**Task objective**
Hunt through the entries for the word "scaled" and copy each line in which it appears.

**Data for processing**

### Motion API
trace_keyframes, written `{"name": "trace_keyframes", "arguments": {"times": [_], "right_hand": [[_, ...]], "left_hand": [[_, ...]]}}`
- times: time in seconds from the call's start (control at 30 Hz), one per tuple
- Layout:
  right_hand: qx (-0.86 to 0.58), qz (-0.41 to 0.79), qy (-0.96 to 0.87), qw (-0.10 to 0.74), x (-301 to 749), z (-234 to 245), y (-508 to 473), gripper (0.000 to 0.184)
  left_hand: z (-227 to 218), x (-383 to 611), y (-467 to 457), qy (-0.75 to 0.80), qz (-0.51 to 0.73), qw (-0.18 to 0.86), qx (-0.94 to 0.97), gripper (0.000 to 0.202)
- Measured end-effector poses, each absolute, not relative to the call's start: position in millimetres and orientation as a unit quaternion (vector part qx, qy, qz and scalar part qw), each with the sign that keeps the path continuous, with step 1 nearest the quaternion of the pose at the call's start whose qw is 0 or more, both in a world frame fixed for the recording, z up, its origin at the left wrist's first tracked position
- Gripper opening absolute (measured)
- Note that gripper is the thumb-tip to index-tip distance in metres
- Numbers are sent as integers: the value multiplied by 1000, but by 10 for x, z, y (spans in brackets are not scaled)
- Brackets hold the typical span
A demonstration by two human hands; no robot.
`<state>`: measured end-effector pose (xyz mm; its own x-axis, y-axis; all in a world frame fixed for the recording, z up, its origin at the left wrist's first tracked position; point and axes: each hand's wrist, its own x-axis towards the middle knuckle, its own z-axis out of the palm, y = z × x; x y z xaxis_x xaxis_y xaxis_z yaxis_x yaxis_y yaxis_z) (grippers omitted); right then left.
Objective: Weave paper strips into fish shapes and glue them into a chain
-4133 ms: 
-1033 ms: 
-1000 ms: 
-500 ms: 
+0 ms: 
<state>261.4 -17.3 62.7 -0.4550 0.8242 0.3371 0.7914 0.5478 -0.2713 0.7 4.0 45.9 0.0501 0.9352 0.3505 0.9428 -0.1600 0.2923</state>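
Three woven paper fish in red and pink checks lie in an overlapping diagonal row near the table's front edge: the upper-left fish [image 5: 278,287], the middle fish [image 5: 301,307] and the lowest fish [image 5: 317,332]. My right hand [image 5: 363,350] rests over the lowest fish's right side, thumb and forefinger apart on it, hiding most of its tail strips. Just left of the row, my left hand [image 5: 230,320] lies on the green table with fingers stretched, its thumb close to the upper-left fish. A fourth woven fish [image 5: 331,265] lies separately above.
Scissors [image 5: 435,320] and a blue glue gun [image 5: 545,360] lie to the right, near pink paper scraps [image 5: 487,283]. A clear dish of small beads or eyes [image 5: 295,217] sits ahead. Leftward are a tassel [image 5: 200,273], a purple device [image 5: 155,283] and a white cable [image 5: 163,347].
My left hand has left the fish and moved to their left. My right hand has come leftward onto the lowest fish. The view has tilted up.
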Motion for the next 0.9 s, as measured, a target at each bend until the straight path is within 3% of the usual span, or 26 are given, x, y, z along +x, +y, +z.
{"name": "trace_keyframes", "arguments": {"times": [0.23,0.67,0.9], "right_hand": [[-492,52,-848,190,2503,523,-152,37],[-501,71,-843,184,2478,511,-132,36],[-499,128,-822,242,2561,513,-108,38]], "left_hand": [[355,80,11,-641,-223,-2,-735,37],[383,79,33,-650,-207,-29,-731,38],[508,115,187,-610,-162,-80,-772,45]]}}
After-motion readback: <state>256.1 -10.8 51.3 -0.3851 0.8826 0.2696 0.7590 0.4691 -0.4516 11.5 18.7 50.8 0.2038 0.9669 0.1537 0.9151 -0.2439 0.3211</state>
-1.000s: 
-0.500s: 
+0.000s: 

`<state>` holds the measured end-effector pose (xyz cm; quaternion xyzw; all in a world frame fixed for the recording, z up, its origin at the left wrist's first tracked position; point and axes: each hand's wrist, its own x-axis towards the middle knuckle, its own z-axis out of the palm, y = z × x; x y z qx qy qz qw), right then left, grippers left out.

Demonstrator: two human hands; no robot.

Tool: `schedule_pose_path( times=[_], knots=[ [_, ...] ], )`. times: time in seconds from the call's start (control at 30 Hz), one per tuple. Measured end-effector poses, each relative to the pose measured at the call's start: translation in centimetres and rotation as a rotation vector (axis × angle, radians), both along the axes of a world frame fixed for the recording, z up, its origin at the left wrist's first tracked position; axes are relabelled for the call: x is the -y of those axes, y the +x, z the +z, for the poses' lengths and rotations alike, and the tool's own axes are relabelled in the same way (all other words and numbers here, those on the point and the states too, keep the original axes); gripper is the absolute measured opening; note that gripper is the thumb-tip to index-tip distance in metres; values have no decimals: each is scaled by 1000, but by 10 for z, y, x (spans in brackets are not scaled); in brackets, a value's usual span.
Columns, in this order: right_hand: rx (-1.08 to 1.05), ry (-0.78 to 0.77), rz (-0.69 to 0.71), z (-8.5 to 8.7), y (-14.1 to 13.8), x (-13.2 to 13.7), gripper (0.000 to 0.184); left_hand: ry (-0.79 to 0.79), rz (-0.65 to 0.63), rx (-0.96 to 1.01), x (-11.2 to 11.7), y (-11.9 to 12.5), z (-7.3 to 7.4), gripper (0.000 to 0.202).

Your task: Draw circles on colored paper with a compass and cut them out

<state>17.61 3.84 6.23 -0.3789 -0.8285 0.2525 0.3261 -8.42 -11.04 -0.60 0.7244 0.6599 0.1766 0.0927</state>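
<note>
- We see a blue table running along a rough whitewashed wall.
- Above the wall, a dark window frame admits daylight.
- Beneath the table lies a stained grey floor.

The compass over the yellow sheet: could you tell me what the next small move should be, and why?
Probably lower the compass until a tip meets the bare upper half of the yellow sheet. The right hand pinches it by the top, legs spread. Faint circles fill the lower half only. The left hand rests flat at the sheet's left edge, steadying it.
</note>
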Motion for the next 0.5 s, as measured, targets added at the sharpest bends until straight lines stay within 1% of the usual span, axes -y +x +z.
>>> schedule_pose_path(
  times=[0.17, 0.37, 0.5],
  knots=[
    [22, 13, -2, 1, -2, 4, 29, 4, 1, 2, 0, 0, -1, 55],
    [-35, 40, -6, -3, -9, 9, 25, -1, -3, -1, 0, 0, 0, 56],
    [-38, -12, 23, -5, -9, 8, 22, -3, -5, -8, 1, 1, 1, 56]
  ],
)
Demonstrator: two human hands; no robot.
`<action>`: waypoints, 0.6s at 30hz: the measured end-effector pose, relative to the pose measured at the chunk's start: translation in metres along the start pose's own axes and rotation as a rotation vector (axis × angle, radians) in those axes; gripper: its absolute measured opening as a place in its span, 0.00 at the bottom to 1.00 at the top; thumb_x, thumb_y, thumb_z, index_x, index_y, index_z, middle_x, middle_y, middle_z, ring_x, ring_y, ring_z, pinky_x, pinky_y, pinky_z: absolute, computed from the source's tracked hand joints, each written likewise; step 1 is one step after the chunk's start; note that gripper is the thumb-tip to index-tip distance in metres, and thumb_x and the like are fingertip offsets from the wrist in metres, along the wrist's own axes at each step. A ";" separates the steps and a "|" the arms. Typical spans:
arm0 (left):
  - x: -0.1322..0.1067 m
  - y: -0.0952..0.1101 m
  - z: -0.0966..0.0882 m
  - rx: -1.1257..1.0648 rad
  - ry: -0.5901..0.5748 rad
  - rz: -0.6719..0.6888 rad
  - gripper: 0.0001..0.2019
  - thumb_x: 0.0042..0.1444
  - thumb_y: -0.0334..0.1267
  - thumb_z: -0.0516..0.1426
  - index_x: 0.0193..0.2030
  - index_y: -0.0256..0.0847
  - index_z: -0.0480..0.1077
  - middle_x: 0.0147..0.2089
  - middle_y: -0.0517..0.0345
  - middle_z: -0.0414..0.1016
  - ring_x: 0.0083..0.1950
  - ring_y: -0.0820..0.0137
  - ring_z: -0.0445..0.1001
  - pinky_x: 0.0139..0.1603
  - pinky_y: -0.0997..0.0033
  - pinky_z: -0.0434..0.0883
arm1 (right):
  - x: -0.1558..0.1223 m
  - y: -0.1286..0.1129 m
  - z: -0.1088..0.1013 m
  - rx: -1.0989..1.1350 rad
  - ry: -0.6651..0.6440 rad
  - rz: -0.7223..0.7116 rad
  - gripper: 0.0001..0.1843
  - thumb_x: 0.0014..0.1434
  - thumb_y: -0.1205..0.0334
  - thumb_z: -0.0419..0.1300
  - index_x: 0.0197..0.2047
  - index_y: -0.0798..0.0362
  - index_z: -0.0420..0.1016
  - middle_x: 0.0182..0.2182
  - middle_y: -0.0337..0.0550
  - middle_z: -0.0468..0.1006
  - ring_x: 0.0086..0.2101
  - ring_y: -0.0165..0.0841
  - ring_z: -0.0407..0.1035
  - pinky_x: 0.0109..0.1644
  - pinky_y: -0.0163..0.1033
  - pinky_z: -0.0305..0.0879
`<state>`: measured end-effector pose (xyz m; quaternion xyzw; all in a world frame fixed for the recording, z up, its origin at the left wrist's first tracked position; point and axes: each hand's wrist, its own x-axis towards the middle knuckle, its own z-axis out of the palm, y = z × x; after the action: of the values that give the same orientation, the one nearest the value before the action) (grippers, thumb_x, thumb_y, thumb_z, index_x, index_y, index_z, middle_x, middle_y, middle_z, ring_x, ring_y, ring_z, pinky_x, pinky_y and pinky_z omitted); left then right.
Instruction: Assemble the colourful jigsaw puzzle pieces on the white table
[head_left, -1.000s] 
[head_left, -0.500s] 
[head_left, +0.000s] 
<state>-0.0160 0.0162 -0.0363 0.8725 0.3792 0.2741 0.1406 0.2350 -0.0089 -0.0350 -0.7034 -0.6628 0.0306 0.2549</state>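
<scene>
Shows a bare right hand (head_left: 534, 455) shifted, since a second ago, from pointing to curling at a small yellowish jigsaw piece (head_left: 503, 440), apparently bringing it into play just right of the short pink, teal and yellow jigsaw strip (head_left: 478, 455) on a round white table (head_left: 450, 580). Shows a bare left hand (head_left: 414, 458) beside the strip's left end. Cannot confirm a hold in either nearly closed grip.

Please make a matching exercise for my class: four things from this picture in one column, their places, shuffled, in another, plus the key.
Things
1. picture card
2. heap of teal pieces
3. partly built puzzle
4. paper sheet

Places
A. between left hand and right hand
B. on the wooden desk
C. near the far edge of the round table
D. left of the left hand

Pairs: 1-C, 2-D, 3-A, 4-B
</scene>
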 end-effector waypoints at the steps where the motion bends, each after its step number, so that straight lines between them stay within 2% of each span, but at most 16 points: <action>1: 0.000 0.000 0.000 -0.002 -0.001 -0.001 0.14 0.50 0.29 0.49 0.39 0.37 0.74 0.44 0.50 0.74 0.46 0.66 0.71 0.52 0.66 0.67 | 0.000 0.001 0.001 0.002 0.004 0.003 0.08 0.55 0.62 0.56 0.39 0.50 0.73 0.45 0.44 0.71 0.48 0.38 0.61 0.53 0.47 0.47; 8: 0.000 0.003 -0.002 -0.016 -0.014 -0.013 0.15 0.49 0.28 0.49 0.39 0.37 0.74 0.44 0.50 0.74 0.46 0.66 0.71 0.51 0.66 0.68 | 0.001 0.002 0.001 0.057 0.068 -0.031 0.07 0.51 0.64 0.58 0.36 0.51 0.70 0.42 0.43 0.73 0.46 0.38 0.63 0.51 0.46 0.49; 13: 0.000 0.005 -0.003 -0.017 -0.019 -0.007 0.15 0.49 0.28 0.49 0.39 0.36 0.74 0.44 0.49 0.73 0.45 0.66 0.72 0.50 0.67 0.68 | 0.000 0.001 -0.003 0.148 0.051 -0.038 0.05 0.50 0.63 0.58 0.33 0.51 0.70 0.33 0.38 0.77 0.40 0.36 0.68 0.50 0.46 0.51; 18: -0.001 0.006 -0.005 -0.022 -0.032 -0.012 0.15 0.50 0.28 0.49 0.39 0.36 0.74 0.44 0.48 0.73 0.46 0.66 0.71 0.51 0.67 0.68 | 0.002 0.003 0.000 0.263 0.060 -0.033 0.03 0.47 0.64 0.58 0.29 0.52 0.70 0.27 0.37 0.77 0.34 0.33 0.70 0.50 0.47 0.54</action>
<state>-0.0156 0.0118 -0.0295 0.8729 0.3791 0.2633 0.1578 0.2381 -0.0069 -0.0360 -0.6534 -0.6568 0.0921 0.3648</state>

**Task output**
- Numbers are sent as integers: the value multiplied by 1000, but by 10 for x, z, y (spans in brackets are not scaled)
Tool: `schedule_pose_path( times=[_], knots=[ [_, ...] ], )`. times: time in seconds from the call's start (control at 30 Hz), one per tuple. Measured end-effector poses, each relative to the pose measured at the call's start: translation in centimetres and rotation as a rotation vector (axis × angle, radians), both along the axes of a world frame fixed for the recording, z up, its origin at the left wrist's first tracked position; axes are relabelled for the call: x is the -y of those axes, y the +x, z the +z, for the poses' lengths and rotations alike, and the tool's own axes are relabelled in the same way (all other words and numbers here, those on the point and the states too, keep the original axes); gripper is the absolute measured opening; note that gripper is the thumb-tip to index-tip distance in metres; values have no decimals: each is scaled by 1000, but by 10 for z, y, x (spans in brackets are not scaled); in brackets, a value's usual span.

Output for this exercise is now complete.